Caroline Allard : Les chroniques d'une mere indigne


Couverture :
Changer des couches quinze fois par jour encouragerait les pensées impures? On pourrait le croire en lisant les aventures et les réflexions d’une mère de famille qui, après sept mois de congé de maternité, s’est soudainement révélée à elle-même et à la communauté virtuelle comme étant irréversiblement une mère indigne.
Depuis mars 2006, elle entretient les lecteurs de son blogue de tous les aspects cachés, et parfois tabous, de la maternité: des pièges que recèle la préparation des fêtes d’anniversaire pour plusieurs enfants au cauchemar d’endormir un bébé qui a la volonté plus arrêtée qu’un dictateur, en passant par les dessous nauséabonds de l’accouchement, rien ne leur est épargné.
Les Chroniques d’une mère indigne
souhaitent démontrer aux parents qu’il est parfois bon de rire de la vie familiale et même de leurs enfants. Loin d’être répréhensible, l’indignité est une question de survie!

Mon avis :
Encore une fois, fortement alléchée par les compte-rendus de Caro[line] (merci pour le prêt) et de Fashion, j'attendais avec impatience mon tour pour lire ce extrait de blog canadien.

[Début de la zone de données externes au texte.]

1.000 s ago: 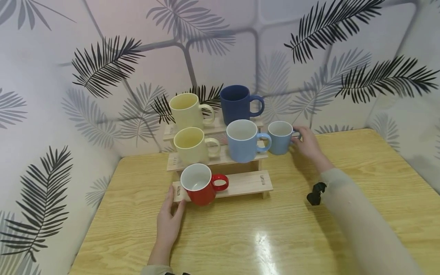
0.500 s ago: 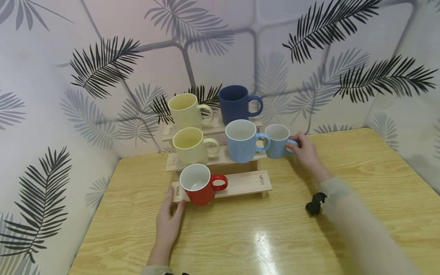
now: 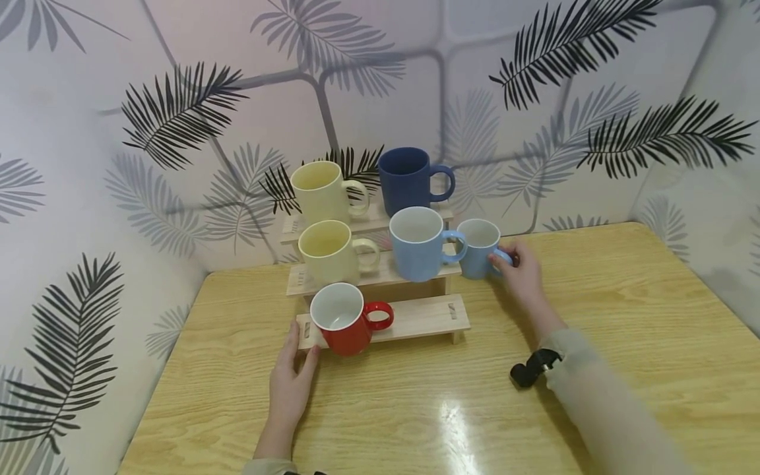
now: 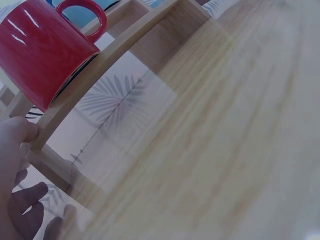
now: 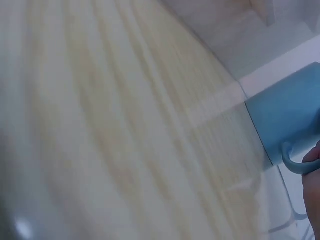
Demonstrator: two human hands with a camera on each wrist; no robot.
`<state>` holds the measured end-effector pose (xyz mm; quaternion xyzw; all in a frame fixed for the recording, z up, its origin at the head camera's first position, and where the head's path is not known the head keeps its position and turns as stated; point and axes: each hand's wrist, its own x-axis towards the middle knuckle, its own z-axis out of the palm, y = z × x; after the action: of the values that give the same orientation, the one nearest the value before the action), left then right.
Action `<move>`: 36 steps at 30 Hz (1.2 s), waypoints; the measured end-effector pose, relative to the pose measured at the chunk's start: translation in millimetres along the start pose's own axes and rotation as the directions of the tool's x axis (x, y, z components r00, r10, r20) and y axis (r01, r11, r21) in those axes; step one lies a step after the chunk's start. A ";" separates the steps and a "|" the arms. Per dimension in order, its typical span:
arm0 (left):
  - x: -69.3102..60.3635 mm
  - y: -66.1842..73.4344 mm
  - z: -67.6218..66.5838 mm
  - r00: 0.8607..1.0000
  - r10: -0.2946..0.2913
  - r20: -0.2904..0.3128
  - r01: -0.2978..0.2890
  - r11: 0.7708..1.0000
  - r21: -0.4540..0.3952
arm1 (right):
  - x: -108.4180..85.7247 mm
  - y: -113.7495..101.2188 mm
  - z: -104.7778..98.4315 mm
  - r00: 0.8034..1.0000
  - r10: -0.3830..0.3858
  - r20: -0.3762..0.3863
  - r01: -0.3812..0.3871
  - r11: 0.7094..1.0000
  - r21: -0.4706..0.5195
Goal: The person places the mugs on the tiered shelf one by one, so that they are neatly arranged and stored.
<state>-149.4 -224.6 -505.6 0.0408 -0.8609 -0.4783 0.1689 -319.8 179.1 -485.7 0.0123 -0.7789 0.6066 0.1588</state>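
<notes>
In the head view, my right hand [image 3: 522, 274] pinches the handle of a small light blue mug [image 3: 476, 254], right of the wooden tiered rack [image 3: 424, 316]. This mug is upright; whether its base touches the table I cannot tell. My left hand [image 3: 289, 386] holds the left end of the rack's lowest board, thumb at the front edge. A red mug [image 3: 350, 333] stands on that board beside it. The middle tier carries a yellow mug [image 3: 329, 260] and a larger light blue mug [image 3: 417, 254]. On the top tier are another yellow mug [image 3: 320, 198] and a dark blue mug [image 3: 406, 188].
The rack stands on a wood-grain table [image 3: 380, 409], close to a leaf-patterned wall [image 3: 380, 86]. The lowest board's right part is bare. A black camera [image 3: 531, 369] is strapped to my right wrist.
My right hand has brought the small light blue mug slightly left and nearer to me, and its handle has turned frontward. My left hand and the rack stay in place.
</notes>
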 end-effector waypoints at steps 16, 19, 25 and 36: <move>-1.3 0.4 0.6 1.000 0.011 0.003 -0.011 1.000 -0.015 | -33.5 -4.7 0.0 0.989 0.091 -0.114 -0.055 0.957 0.284; -0.4 -0.7 1.0 1.000 0.021 -0.007 -0.021 1.000 -0.008 | -36.4 -10.9 -3.2 0.993 0.073 -0.095 -0.047 0.967 0.250; 0.2 -0.7 0.9 1.000 0.015 -0.009 -0.015 1.000 -0.010 | -49.5 -37.8 -13.9 0.998 0.044 -0.034 -0.037 0.983 0.177; 0.8 -0.8 0.7 1.000 0.026 -0.007 -0.026 0.999 -0.019 | -64.1 -44.9 -35.5 0.999 -0.047 -0.013 0.048 0.996 0.069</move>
<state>-150.5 -224.6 -506.4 0.0297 -0.8561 -0.4842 0.1782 -241.2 189.8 -452.6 0.0328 -0.7559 0.6294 0.1771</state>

L'éditeur a d'ailleurs tellement poussé fort le concept du blog en livre qu'on peut lire les catégories du billet, et certains sont même agrémentés de commentaires. J'avoue que cet aspect du livre m'a un peu rebuté, ne voyant pas l'intérêt de la démarche, les liens hypertextes ne fonctionnant évidemment pas sur un format papier. Ne me parlez pas de livre numérique, il ne passera pas tout de suite par moi :)

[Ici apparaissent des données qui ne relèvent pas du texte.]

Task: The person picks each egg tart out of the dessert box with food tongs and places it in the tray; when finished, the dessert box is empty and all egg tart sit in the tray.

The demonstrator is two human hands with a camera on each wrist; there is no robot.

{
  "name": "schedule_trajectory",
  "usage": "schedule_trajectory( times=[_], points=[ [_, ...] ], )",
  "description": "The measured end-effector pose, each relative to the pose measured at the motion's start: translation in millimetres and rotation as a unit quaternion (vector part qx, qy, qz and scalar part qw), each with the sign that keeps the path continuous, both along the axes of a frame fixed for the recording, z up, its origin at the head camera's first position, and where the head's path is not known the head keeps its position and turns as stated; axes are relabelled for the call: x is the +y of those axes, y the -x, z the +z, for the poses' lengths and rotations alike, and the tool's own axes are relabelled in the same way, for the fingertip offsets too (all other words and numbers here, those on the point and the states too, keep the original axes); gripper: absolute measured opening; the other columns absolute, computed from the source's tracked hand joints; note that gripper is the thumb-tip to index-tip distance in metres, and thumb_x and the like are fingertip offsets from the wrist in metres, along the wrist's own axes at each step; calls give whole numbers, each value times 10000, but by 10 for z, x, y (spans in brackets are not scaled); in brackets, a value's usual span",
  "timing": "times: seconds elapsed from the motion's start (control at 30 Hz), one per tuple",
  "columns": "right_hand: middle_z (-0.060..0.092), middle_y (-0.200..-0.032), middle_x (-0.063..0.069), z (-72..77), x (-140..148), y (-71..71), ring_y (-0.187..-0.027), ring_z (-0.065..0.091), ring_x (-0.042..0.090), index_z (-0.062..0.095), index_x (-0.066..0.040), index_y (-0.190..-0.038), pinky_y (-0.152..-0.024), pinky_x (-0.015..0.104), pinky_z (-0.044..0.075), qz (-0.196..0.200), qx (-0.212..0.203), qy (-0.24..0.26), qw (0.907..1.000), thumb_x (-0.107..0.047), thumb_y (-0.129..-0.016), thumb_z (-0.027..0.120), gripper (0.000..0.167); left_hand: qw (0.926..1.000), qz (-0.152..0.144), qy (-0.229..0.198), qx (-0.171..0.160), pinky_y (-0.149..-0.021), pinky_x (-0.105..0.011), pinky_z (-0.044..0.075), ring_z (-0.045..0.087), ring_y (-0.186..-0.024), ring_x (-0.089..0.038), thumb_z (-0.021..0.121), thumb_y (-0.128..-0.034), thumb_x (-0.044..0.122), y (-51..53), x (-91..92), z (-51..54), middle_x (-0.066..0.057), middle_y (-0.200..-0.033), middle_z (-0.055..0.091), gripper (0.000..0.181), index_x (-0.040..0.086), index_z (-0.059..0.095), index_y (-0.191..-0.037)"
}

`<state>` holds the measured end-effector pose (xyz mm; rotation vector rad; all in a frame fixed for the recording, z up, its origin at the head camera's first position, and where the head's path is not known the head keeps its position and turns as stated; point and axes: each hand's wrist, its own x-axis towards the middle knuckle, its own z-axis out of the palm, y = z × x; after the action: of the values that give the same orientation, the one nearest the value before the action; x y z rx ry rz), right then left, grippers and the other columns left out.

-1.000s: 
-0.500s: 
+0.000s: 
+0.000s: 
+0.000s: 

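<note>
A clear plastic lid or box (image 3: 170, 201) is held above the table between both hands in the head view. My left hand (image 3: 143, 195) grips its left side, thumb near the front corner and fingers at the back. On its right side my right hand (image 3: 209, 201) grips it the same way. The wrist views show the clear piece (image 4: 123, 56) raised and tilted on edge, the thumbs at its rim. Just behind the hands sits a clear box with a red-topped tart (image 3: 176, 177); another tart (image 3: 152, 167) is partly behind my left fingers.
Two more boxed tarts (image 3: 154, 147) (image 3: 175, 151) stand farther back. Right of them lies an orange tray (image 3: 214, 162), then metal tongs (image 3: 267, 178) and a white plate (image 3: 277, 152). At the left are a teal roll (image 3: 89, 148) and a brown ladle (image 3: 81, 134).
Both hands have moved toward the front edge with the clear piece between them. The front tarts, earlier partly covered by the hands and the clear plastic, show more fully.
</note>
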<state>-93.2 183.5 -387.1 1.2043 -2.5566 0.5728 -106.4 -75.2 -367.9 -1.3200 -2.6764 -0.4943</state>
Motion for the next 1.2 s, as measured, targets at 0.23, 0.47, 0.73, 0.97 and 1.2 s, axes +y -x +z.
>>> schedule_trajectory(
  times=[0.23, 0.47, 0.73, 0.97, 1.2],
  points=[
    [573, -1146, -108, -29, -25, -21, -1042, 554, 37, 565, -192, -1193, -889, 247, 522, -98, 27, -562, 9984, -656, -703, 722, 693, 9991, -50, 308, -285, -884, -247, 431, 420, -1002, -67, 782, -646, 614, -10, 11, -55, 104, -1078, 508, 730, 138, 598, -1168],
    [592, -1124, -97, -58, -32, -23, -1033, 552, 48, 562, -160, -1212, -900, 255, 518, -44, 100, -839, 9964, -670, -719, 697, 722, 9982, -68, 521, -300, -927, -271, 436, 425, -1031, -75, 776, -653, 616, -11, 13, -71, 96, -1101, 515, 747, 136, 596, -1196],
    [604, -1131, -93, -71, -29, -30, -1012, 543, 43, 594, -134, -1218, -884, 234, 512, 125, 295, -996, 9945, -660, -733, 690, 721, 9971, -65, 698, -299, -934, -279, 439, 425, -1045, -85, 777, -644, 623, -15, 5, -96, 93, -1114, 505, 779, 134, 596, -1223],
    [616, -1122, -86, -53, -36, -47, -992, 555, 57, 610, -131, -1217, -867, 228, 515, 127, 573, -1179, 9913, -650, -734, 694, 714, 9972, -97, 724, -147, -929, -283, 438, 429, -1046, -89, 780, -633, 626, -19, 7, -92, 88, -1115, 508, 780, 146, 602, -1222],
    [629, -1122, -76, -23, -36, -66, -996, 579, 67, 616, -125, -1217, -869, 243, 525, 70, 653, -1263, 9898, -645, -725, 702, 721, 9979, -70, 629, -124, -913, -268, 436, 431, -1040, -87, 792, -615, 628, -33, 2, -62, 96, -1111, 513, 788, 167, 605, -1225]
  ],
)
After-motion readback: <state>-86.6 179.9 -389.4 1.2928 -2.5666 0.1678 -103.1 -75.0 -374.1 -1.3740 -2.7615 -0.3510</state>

J'ai été moyennement emballée par la moitié du livre. Je m'attendais à de franches rigolades et je n'avais que des billets bien écrits mais ne supportant pas la lecture classique des uns après les autres. Caro[line] avait raison de prescrire une lecture quotidienne. Et puis, le rire est arrivé au détour d'un billet, à tel point que mes voisins de RER ont pu m'entendre glousser sur quelques anecdotes de cette mère pas si indigne que cela.

Un bon moment à lire cependant par petits bouts, sous peine d'overdose.